Verschiedentlich vom Kläger geltend gemachte Gesundheitsstörungen auf orthopädischem Sektor sind insbesondere nach den Feststellungen von Dr.L. nicht nachgewiesen.

Die zuletzt geltend gemachte akute Hauterkrankung, deretwegen sich der Kläger am 16.04.2005 in die I.klinik begab, bei der es sich laut Bescheinigung von Dr.G. vom 17.02.2005 eventuell um eine Rosacea oder einen subakuten kutanen Lupus erythematodes handelt, konnte noch nicht GdB-wirksam berücksichtigt werden. Der Beklagte hat durch Dr.K. am 26.07.2005 nachvollziehbar dargelegt, dass bisher Klarheit weder über die Diagnose noch über die erforderliche Behandlung besteht. Nach den AP Nr.26.17 werden beide Hauterkrankungen abhängig von ihrer Ausdehnung und kosmetischen und funktionellen Auswirkung entweder gering mit GdB Null bis 10 oder bei stärkerer Ausdehnung und entstellender Wirkung mit GdB 20 bis 30 bzw. 20 bis 40 bewertet. Falls eine der beiden Erkrankungen beim Kläger eindeutig diagnostiziert ist und in einem erheblichen Ausmaß fortbesteht, sollte der Kläger einen Antrag auf Neufeststellung seines GdB beim Beklagten einreichen.

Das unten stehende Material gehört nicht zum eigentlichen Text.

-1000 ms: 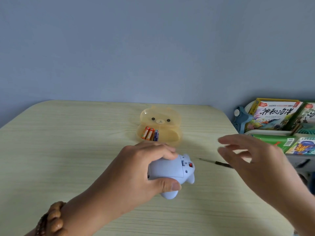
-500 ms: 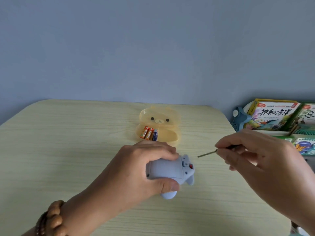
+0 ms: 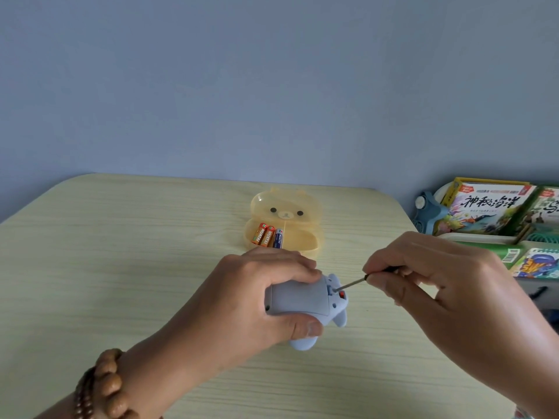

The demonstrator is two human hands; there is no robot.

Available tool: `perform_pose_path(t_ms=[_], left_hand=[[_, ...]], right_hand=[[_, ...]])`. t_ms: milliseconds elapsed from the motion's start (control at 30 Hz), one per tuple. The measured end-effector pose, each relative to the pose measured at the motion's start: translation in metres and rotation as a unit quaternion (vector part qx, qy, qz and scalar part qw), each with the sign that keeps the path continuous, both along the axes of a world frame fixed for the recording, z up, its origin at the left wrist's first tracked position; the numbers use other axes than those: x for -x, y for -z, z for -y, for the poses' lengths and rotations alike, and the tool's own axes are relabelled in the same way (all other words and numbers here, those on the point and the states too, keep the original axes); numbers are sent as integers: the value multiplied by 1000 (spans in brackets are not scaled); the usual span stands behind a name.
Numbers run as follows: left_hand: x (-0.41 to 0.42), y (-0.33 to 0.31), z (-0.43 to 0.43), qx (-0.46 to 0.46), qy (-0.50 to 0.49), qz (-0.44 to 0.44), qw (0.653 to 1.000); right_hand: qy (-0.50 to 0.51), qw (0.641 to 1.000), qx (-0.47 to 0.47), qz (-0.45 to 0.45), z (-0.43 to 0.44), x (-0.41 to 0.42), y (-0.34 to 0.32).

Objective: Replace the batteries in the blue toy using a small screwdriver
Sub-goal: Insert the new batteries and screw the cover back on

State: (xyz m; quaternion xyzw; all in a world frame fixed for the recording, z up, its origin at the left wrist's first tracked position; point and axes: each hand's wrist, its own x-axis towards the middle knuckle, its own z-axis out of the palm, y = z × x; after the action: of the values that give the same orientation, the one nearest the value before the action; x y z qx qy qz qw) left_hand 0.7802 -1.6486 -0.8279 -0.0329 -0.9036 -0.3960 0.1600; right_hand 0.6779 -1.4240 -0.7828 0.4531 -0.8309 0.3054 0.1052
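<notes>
Head cam: blue toy looks light, hard, slippy, so left hand wraps its body while right hand fingers pinch the screwdriver.

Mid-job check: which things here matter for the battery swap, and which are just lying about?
In the job: blue toy, gripped by the left hand; small screwdriver, pinched by the right hand; three batteries in the open yellow bear case.
Lying about: picture books at far right.
</notes>
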Motion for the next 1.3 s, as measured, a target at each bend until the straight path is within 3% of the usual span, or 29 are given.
perform_pose_path(t_ms=[233,467,633,900,1300], left_hand=[[0,3,0,-7,-4,-4,1000],[2,4,-1,-8,-11,-10,1000],[3,4,-2,-7,-12,-8,1000],[3,5,0,2,-2,-10,1000],[3,5,1,-1,0,-8,1000]], right_hand=[[-11,997,-71,-34,11,0,-12],[11,972,-232,-34,37,1,-36],[-41,972,-231,12,37,8,-40],[-46,963,-256,-69,39,3,-40],[-74,957,-276,-49,32,3,-34]])
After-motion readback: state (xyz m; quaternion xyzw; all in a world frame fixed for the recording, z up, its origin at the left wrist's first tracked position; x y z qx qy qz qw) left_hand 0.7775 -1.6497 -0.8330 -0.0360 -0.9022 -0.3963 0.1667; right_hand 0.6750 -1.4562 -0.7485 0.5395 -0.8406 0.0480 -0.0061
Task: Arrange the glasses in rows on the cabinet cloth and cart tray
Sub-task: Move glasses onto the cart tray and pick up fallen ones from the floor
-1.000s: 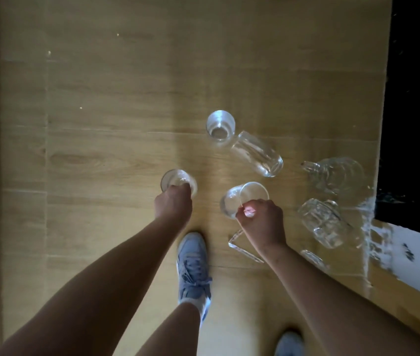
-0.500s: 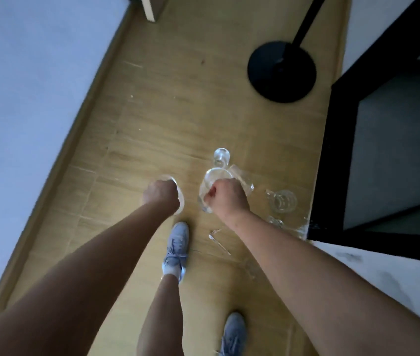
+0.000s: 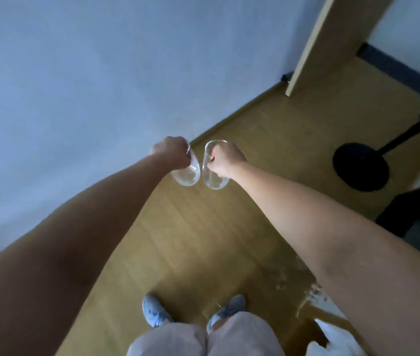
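I had my left hand (image 3: 171,151) gripping the left glass (image 3: 188,176), right hand (image 3: 225,160) gripping the right glass (image 3: 212,179), side by side, tilted, no cloth or tray in frame.

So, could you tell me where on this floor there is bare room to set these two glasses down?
Bare floor stretches from the shoes to the wall, and right towards the lamp base. Lower right is cluttered: a white patch, pale specks.

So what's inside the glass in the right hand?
The glass looks empty; the floor shows through it. The right hand covers part of its wall, hiding that bit.
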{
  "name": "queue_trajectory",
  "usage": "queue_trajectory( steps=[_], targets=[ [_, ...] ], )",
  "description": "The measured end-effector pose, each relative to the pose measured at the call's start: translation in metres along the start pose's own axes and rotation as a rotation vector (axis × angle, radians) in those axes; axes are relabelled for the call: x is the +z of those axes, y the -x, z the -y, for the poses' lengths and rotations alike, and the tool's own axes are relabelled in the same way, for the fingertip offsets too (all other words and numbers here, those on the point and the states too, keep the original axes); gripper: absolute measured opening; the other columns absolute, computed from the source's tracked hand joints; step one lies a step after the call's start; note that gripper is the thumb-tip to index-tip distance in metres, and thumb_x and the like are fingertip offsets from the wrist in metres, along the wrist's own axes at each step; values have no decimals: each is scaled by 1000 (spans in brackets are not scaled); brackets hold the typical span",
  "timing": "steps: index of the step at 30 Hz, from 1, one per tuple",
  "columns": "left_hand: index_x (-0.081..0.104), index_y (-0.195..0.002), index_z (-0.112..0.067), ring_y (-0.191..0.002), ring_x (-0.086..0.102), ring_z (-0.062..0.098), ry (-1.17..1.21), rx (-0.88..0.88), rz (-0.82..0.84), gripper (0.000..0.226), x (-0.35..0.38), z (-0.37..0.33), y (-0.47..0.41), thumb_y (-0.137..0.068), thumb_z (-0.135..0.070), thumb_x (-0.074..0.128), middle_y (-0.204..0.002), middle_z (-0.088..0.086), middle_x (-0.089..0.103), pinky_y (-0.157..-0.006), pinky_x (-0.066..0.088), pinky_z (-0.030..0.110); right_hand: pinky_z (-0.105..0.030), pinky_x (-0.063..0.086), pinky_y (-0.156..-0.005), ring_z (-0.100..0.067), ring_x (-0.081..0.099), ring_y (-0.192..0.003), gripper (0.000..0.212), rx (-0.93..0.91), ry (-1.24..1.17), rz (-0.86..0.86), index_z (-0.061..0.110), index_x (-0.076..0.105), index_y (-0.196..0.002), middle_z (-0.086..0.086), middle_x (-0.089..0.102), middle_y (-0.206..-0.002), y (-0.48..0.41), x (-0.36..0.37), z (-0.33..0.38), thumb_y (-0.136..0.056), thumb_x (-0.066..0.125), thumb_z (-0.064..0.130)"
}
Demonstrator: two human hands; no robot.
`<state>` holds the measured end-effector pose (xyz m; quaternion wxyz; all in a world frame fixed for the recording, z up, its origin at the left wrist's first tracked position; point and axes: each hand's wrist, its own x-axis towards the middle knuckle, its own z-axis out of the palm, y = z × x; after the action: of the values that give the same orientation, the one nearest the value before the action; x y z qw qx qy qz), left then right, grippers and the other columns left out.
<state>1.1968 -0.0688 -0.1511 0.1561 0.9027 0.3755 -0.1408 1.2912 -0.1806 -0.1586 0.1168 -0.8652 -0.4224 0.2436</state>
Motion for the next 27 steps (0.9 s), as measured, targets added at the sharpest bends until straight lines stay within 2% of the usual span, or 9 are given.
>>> queue_trajectory(
  steps=[3,5,7,11,13,16,21,24,27],
  targets=[
    [68,-96,-21,-98,63,22,89,-128,-33,18,-57,88,54,-80,-23,59,-100,1,68,-72,46,26,-22,39,-65,-25,64,-93,15,-170,83,110,11,67,-80,-6,70,-91,6,1,94,-87,54,15],
    [69,-88,-18,-91,65,17,163,-207,-65,15,-92,152,95,-78,-18,59,-88,-1,72,-70,48,26,-23,43,-59,-21,67,-85,16,-238,77,154,10,67,-74,-1,74,-80,9,1,163,-82,54,14],
    [70,-86,-17,-89,65,13,216,-281,-114,14,-124,218,140,-77,-15,59,-81,-2,73,-69,46,25,-22,46,-60,-18,67,-81,17,-316,75,163,11,64,-65,1,73,-73,16,5,238,-78,53,13],
    [70,-87,-16,-89,66,14,241,-449,-235,14,-169,349,239,-76,-14,61,-81,-1,74,-66,42,23,-20,45,-60,-17,65,-82,19,-529,134,168,13,59,-58,0,74,-74,45,33,395,-76,52,14],
    [70,-88,-16,-87,67,13,242,-545,-285,14,-181,413,289,-76,-14,62,-80,-1,74,-67,45,23,-19,42,-58,-16,62,-83,17,-659,148,169,10,62,-63,0,74,-76,61,56,469,-76,52,14],
    [71,-87,-15,-84,69,14,247,-695,-356,14,-183,497,364,-75,-14,63,-82,0,74,-79,54,28,-21,42,-59,-17,62,-82,18,-849,141,198,7,70,-71,-3,74,-78,91,95,569,-75,52,11],
    [73,-87,-14,-85,68,20,200,-938,-383,17,-158,596,472,-76,-14,60,-85,4,73,-82,56,34,-30,49,-77,-22,64,-86,17,-1192,248,253,10,69,-71,-7,73,-84,139,169,698,-78,54,10],
    [73,-77,-12,-68,71,13,327,-1103,-380,9,-133,640,533,-75,-11,65,-70,-3,72,-81,58,35,-29,48,-71,-24,64,-84,16,-1363,318,332,4,70,-75,-10,72,-85,163,210,764,-79,56,11],
    [73,-78,-16,-64,69,8,398,-1294,-406,7,-111,664,589,-77,-14,67,-71,-5,71,-77,59,31,-22,41,-70,-20,64,-86,15,-1540,351,402,8,73,-84,-8,73,-90,188,244,825,-82,62,18]
  ],
)
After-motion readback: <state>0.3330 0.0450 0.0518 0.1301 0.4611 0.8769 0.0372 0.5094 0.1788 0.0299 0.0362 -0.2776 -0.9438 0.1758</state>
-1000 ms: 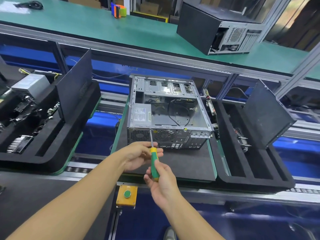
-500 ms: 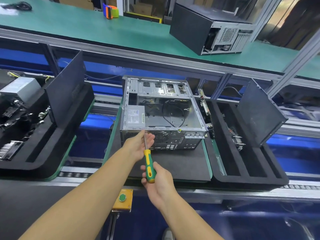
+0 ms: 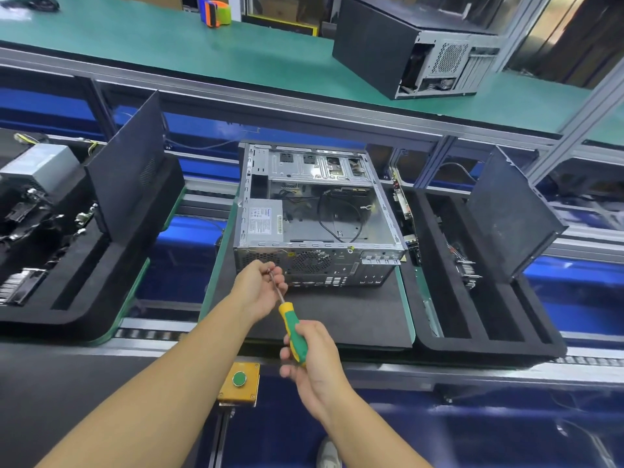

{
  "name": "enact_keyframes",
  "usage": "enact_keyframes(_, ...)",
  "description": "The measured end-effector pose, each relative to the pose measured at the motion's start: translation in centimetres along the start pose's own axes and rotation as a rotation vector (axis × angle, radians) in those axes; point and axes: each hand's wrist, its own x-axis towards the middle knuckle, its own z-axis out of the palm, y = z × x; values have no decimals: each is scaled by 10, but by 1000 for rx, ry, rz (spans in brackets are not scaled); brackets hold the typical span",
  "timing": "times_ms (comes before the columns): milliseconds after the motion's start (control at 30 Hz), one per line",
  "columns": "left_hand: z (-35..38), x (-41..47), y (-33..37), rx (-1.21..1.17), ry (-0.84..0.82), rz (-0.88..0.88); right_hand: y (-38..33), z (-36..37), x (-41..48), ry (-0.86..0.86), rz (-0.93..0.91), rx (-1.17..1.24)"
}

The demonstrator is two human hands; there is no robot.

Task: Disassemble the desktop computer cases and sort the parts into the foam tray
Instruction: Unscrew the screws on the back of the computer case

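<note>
An open silver computer case [image 3: 378, 211] lies on a black mat [image 3: 337, 315] in the middle, its rear panel facing me, a power supply [image 3: 263, 221] and black cables inside. My right hand [image 3: 314, 363] grips the green and yellow handle of a screwdriver [image 3: 292, 329]. My left hand [image 3: 260, 288] pinches the metal shaft near its tip, just in front of the case's rear panel. A black foam tray [image 3: 486, 342] stands to the right of the case, with a dark side panel [image 3: 506, 214] leaning in it and small parts inside.
A second foam tray [image 3: 87, 298] at the left holds a side panel, a power supply and other parts. Another closed case [image 3: 405, 45] sits on the green belt [image 3: 135, 38] behind. A yellow box with a green button [image 3: 239, 380] is mounted at the near rail.
Both hands with the screwdriver have moved forward to the case's rear panel; my left hand has slid up the shaft toward the tip. The view has shifted slightly.
</note>
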Motion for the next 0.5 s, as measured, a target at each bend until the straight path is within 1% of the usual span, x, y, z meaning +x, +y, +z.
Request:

Somit hatte die Berufung lediglich teilweise Erfolg.

Die Kostenentscheidung erging gemäß §§ 183, 193 SGG und berücksichtigte sowohl den gegenüber dem angefochtenen Bescheid des Beklagten und dem Urteil des Sozialgerichts München eingetretenen teilweisen Erfolg des Klägers, aber auch das Vergleichsangebot des Beklagten vom 08.08.2002.

Gründe für die Zulassung der Revision im Sinne des § 160 Abs.2 Nrn.1 und 2 SGG liegen nicht vor.